Task requirements → Go over the entries below line by line, copying each one that contains the word "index".

START Material for the task

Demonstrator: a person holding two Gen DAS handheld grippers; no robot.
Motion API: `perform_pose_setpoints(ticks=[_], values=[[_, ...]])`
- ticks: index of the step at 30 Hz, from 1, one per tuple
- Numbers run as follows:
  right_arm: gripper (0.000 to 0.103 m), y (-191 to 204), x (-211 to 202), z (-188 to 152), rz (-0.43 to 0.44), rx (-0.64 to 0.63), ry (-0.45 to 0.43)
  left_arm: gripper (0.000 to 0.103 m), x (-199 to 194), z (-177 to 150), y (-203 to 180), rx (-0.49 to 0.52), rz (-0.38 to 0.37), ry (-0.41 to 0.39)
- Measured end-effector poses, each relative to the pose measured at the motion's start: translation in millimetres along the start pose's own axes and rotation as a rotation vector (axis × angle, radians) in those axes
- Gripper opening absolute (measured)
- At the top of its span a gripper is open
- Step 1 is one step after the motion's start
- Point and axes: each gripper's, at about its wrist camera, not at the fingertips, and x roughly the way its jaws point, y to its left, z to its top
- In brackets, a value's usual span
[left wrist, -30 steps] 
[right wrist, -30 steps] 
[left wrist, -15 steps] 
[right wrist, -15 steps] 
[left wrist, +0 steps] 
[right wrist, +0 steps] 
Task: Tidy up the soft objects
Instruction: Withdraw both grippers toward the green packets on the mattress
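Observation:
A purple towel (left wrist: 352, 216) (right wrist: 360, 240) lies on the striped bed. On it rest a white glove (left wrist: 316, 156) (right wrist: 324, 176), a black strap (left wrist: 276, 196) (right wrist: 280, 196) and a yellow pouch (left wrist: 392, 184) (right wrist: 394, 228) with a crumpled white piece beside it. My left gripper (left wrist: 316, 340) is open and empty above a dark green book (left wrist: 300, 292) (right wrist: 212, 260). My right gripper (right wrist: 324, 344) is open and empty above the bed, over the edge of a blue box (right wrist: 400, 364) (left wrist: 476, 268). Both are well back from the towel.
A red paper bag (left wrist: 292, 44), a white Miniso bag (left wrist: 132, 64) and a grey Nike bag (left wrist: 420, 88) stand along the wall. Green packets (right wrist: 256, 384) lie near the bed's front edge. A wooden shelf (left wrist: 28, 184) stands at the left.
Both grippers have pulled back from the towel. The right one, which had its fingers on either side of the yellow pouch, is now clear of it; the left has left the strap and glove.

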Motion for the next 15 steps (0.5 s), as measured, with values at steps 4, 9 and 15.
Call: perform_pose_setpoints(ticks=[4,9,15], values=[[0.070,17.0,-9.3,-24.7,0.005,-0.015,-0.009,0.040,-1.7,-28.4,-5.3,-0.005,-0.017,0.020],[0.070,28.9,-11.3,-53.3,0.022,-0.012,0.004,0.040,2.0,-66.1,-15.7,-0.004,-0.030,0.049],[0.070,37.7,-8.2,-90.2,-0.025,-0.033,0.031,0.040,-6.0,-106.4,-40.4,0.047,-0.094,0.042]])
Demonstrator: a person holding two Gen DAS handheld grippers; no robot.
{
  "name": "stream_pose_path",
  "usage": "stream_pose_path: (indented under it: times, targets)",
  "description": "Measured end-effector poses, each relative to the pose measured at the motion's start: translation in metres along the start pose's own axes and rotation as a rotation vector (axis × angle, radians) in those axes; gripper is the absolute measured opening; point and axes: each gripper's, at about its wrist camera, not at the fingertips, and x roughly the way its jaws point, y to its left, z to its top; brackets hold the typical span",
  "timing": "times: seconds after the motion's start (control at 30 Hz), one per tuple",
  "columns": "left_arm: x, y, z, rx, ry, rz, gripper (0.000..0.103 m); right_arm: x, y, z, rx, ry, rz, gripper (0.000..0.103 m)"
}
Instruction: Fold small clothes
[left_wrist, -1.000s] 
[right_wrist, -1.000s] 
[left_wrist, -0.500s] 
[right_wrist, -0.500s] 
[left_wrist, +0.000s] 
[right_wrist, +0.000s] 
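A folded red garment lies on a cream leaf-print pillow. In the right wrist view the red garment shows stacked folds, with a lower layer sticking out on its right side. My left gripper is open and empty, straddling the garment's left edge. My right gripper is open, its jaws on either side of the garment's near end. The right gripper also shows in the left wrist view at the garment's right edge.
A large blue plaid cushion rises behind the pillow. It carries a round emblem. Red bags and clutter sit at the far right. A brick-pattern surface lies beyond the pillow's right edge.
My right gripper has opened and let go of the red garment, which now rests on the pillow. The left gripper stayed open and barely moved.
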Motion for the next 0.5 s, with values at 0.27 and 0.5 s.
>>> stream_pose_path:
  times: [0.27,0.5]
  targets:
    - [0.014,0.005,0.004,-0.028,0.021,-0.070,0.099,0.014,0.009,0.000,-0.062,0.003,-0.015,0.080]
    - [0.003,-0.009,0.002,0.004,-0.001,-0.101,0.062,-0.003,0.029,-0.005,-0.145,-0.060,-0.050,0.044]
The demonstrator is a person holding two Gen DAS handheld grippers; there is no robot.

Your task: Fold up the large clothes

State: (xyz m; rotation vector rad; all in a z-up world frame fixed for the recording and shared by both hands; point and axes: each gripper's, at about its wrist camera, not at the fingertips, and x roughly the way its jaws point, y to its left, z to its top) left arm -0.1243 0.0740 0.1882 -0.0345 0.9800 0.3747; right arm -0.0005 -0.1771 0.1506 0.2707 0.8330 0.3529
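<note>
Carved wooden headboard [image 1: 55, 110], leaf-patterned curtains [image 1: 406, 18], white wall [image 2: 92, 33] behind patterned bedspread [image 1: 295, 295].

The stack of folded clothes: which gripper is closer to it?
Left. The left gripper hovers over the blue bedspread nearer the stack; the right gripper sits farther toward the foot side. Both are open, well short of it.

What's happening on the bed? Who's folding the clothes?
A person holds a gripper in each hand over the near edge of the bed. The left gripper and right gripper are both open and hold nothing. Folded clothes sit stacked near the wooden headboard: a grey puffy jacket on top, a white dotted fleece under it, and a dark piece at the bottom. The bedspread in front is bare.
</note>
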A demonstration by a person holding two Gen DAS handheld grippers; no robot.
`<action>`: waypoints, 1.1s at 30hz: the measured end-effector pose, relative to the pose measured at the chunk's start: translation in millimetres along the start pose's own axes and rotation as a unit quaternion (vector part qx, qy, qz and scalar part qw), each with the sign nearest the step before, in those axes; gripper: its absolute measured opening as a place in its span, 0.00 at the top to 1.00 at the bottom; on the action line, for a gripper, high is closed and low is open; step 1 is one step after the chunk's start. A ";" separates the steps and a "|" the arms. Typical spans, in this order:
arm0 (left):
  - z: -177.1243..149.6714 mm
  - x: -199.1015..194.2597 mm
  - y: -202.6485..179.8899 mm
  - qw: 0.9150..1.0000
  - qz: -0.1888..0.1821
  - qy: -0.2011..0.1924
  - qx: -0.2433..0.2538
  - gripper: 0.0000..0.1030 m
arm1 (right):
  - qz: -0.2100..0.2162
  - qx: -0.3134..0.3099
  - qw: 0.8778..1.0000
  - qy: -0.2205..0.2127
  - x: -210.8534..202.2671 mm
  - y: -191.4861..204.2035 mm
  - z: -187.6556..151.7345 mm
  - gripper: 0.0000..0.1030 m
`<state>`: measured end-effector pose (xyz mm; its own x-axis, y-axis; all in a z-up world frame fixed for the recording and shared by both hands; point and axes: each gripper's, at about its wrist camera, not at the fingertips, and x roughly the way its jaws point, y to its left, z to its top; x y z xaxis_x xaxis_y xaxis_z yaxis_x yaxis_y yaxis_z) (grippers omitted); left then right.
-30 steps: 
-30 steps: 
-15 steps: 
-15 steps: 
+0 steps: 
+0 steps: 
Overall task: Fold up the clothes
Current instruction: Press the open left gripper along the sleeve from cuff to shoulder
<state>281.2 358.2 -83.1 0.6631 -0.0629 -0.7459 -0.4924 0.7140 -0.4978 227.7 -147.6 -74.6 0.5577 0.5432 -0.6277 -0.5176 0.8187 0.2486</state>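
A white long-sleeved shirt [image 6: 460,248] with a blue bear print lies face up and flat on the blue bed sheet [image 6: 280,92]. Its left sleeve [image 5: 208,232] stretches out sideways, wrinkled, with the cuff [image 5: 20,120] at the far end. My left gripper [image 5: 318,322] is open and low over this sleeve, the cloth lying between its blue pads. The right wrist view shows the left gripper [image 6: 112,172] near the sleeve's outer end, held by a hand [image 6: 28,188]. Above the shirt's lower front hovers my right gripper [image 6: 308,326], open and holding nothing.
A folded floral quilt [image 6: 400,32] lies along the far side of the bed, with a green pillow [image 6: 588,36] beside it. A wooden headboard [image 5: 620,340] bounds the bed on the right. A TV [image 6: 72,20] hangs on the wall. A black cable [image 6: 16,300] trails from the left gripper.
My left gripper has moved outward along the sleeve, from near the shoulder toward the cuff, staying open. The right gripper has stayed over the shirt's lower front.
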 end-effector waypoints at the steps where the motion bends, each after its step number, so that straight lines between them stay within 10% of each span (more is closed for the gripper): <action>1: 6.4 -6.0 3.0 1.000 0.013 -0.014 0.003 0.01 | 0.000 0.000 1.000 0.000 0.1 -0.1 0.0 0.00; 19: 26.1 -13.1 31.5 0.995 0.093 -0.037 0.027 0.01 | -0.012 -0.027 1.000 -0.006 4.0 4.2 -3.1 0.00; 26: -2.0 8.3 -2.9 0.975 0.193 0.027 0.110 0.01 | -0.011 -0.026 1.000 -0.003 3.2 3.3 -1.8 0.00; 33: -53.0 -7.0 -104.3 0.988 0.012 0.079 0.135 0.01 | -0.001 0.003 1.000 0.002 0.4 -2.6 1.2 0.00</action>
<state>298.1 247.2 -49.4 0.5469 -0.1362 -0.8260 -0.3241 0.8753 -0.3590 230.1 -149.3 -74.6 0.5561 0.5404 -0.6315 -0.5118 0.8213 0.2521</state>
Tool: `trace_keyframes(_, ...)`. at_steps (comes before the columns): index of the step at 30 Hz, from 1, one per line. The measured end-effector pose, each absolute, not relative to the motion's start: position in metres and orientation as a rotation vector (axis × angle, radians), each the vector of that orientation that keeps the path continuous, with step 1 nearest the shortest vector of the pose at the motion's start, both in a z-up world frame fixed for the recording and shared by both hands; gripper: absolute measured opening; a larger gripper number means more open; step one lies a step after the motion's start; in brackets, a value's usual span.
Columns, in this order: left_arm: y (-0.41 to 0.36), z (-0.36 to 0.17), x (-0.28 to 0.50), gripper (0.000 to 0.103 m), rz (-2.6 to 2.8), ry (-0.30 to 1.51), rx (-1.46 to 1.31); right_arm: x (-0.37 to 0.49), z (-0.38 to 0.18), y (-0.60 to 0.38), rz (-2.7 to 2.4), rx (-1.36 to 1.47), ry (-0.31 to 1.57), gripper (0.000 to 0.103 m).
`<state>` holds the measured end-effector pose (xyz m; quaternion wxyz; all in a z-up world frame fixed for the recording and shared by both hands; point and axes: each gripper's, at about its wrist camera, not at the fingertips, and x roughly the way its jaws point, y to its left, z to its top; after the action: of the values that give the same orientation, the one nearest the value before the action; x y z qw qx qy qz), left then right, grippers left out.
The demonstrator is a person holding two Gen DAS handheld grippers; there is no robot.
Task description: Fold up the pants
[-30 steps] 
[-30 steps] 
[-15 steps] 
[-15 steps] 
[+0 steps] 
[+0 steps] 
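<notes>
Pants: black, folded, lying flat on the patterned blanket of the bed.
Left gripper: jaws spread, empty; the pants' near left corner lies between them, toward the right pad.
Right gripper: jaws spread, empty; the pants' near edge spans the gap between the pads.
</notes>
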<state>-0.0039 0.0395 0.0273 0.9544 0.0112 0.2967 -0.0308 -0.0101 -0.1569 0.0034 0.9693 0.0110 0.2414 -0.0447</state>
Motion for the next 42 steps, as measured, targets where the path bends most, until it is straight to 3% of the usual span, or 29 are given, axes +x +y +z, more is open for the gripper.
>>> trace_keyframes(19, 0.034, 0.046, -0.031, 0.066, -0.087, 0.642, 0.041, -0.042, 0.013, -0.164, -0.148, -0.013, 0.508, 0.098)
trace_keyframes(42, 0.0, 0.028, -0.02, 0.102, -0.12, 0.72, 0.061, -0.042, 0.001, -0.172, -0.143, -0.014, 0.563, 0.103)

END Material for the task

Written solution →
- ticks: index of the step at 30 Hz, from 1, one per tuple
Tool: `trace_keyframes(_, ...)`. at_steps (comes before the columns): index of the step at 30 Hz, from 1, one per line. The measured end-effector pose, each absolute, not relative to the motion's start: position in metres and orientation as a rotation vector (axis × angle, radians), each the vector of that orientation that keeps the path continuous, with step 1 nearest the shortest vector of the pose at the motion's start, both in a z-up world frame fixed for the recording and shared by both hands; gripper: absolute measured opening; a larger gripper number means more open; step one lies a step after the motion's start; in brackets, a value's usual span.

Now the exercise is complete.